Problem requirements: Retype the material, please. Every line must match.

Dataset content:

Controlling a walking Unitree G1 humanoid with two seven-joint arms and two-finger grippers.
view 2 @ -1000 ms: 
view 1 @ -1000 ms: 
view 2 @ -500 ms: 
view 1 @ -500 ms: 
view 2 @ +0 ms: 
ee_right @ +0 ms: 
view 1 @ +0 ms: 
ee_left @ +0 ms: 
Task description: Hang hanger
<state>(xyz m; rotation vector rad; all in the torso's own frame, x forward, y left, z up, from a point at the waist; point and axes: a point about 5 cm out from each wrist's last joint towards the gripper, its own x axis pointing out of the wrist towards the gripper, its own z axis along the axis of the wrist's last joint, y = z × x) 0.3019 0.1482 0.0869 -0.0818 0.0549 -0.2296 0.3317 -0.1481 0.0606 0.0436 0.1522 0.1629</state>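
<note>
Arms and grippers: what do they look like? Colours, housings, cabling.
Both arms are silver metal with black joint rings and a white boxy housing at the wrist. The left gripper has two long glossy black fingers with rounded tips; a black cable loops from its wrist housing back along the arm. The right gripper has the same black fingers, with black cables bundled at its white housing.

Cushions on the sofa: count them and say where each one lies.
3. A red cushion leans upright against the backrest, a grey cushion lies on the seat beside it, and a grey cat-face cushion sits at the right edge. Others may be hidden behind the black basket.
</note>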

Output of the task:
Controlling a walking Unitree G1 humanoid with two seven-joint arms and two-finger grippers.
view 2 @ -1000 ms: 
view 1 @ -1000 ms: 
view 2 @ -500 ms: 
view 1 @ -500 ms: 
view 2 @ +0 ms: 
ee_right @ +0 ms: 
view 1 @ +0 ms: 
ee_left @ +0 ms: 
Task description: Hang hanger
<state>(xyz m; rotation vector rad; all in the torso's own frame, x forward, y left, z up, from a point at the waist; point and axes: a point about 5 cm out from each wrist's last joint towards the gripper, its own x axis pointing out of the wrist towards the gripper, its own z axis along the axis of the wrist's last joint, y = z × x) 0.3019 0.1482 0.0869 -0.0818 0.0549 -0.2296 0.3317 -0.1481 0.0606 0.0436 0.1522 0.1629</state>
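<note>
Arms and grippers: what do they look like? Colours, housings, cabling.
Both arms are silver metal with black joint rings and a white boxy housing at the wrist. The left gripper has two long glossy black fingers with rounded tips; a black cable loops from its wrist housing back along the arm. The right gripper has the same black fingers, with black cables bundled at its white housing.

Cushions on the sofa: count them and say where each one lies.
3. A red cushion leans upright against the backrest, a grey cushion lies on the seat beside it, and a grey cat-face cushion sits at the right edge. Others may be hidden behind the black basket.
</note>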

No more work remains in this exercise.